On 16/11/17 15:22, Osma Suominen wrote:
...
Please separate this out into another email - what is the problem and
does it apply to the current codebase?
Sorry I wasn't clear. This is something you mentioned yourself in
another e-mail on 2017-10-06 about how to load large files into Fuseki
with TDB2:
This seems to work:
wget --post-file=/home/afs/Datasets/BSBM/bsbm-200m.nt --header
'Content-type: application/n-triples' http://localhost:3030/data
200M BSBM (49Gbytes) loaded at 42K triples/s.

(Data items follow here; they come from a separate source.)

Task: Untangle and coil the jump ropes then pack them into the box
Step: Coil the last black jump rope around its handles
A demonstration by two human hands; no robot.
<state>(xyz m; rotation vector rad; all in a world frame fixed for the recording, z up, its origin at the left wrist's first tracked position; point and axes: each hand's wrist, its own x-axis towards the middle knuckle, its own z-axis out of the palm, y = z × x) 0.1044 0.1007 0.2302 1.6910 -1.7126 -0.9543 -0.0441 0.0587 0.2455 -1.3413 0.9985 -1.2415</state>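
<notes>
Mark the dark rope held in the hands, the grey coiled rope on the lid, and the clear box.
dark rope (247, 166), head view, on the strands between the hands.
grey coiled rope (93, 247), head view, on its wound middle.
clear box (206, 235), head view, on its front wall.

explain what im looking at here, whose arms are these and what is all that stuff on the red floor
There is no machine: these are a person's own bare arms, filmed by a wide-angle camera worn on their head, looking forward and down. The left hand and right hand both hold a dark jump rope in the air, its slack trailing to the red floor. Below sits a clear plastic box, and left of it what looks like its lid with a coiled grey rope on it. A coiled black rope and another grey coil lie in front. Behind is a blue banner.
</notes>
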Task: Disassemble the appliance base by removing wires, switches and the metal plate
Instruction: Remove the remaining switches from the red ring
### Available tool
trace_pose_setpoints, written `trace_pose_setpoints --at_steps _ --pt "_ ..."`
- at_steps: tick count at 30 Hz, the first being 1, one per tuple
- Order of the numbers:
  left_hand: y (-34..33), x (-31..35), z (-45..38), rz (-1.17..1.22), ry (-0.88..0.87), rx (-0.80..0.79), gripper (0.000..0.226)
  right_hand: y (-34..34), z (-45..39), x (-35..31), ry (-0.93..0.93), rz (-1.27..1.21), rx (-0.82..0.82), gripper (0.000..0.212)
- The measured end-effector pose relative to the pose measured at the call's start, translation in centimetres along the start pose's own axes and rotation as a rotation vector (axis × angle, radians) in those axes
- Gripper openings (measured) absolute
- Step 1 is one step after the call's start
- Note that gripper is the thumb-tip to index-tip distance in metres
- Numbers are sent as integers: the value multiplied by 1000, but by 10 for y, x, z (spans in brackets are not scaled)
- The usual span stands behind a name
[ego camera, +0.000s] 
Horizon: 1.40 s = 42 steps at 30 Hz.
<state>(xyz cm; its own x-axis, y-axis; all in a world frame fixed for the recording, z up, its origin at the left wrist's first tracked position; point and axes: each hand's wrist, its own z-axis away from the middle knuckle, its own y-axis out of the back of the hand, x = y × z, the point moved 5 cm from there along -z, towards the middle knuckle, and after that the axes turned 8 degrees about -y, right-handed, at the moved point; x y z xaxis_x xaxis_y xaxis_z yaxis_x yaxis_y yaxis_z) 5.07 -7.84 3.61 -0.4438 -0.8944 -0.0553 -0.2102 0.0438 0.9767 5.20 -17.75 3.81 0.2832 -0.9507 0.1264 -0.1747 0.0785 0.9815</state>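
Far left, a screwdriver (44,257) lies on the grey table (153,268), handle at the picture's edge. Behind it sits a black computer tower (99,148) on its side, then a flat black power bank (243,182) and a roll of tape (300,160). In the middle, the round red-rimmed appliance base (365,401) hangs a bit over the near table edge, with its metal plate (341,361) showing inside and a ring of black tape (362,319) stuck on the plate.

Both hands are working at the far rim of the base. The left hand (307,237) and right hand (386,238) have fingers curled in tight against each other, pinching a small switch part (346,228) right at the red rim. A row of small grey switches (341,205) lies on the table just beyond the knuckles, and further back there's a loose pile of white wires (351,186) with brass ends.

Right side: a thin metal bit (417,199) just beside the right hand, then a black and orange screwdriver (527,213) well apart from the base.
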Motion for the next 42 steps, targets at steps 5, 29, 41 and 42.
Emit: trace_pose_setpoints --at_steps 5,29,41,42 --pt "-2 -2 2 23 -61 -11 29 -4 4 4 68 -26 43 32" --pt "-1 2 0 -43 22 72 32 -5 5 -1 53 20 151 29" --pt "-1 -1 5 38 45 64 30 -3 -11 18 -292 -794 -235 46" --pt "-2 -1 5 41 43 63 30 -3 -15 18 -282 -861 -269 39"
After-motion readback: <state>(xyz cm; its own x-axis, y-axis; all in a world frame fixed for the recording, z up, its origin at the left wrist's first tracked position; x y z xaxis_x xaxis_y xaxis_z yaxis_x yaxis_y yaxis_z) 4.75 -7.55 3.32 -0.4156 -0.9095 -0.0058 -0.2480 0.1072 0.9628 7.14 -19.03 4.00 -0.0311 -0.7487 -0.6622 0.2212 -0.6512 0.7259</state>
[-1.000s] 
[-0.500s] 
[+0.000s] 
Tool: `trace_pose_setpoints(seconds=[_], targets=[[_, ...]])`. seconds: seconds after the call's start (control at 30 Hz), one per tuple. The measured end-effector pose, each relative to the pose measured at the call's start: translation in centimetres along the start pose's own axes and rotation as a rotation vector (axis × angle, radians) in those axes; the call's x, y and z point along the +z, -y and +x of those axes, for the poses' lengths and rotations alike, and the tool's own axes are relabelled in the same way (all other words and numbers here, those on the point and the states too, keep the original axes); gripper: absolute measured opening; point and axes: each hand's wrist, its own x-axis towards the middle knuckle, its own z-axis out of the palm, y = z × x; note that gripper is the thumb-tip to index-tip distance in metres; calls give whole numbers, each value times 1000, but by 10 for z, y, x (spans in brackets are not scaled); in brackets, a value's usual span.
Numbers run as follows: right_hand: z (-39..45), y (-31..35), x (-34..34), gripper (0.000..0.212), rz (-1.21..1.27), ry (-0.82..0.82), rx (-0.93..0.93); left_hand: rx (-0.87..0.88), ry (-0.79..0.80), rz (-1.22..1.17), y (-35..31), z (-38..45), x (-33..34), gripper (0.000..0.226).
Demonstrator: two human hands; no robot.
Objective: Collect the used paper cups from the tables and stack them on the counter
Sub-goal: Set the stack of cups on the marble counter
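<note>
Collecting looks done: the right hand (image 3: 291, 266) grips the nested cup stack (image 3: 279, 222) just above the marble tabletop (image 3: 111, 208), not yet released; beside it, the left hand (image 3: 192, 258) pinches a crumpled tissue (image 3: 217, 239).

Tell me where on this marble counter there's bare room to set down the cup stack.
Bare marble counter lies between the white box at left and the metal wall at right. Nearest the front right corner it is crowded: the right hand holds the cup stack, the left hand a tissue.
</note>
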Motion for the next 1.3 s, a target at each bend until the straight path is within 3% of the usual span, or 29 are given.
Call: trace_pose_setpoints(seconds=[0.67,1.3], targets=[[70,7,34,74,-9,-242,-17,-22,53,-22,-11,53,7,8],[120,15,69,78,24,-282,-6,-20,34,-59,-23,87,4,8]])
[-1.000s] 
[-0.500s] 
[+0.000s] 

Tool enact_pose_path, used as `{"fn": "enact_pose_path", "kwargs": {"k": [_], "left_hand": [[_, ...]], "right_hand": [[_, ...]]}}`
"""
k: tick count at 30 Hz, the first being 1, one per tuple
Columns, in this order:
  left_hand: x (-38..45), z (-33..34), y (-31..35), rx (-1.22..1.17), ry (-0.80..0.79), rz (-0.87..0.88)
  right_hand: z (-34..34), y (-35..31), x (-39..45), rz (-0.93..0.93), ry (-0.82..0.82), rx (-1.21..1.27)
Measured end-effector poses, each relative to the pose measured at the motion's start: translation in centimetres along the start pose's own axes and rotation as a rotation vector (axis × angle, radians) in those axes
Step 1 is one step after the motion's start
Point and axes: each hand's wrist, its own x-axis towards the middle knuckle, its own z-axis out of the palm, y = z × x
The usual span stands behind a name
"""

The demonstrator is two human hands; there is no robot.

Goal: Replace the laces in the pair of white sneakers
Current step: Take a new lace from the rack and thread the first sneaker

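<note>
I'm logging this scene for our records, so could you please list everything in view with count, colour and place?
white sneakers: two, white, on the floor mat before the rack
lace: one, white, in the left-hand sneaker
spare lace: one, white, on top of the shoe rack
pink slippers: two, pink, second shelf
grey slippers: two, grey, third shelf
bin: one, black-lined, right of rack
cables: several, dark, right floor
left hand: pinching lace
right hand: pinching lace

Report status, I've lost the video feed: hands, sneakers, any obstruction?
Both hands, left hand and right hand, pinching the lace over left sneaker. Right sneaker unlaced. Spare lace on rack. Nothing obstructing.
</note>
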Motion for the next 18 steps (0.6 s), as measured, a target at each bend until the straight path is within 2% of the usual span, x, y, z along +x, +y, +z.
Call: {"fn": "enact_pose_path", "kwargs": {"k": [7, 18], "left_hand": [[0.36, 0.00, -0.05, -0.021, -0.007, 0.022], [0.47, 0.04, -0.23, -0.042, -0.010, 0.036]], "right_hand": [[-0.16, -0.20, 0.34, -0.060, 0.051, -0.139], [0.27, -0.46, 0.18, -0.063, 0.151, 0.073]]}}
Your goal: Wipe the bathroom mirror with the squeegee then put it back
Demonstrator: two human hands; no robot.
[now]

The content length in the fuskei log is reported wrongly (1002691465
... int/long error) but the triple count is right.
Now fixed.
The only connection to TDB2 is that with TDB1 transaction sizes were
limited, so I guess that the overflow situation never happened. With
TDB2 you can now push very large files into Fuseki (yay!), but this
exposes the problem. It's a very minor issue at least to me. I'm more
interested in the other questions - especially if it's possible to
maintain a Fuseki endpoint with a TDB2 store, occasionally pushing new
data but not filling the disk doing so.
It was an int/long bug so it happens at 2G.
(there is an equivalent problem in Apache Common FileUpload - but in a
place that Jena does not use fortunately when called from the UI. It's
unfixable in FileUpload. If yoy say "getString()" then the string is
limited to 2G charcaters becasue Java string are char[]'s.)
A 2G file into TDB1 is a few G of RAM maximum, and isn't near the size
limits for Fuseki. Fuseki uses TDB cautiously and further restricts the
delayed work queue.
Andy
-Osma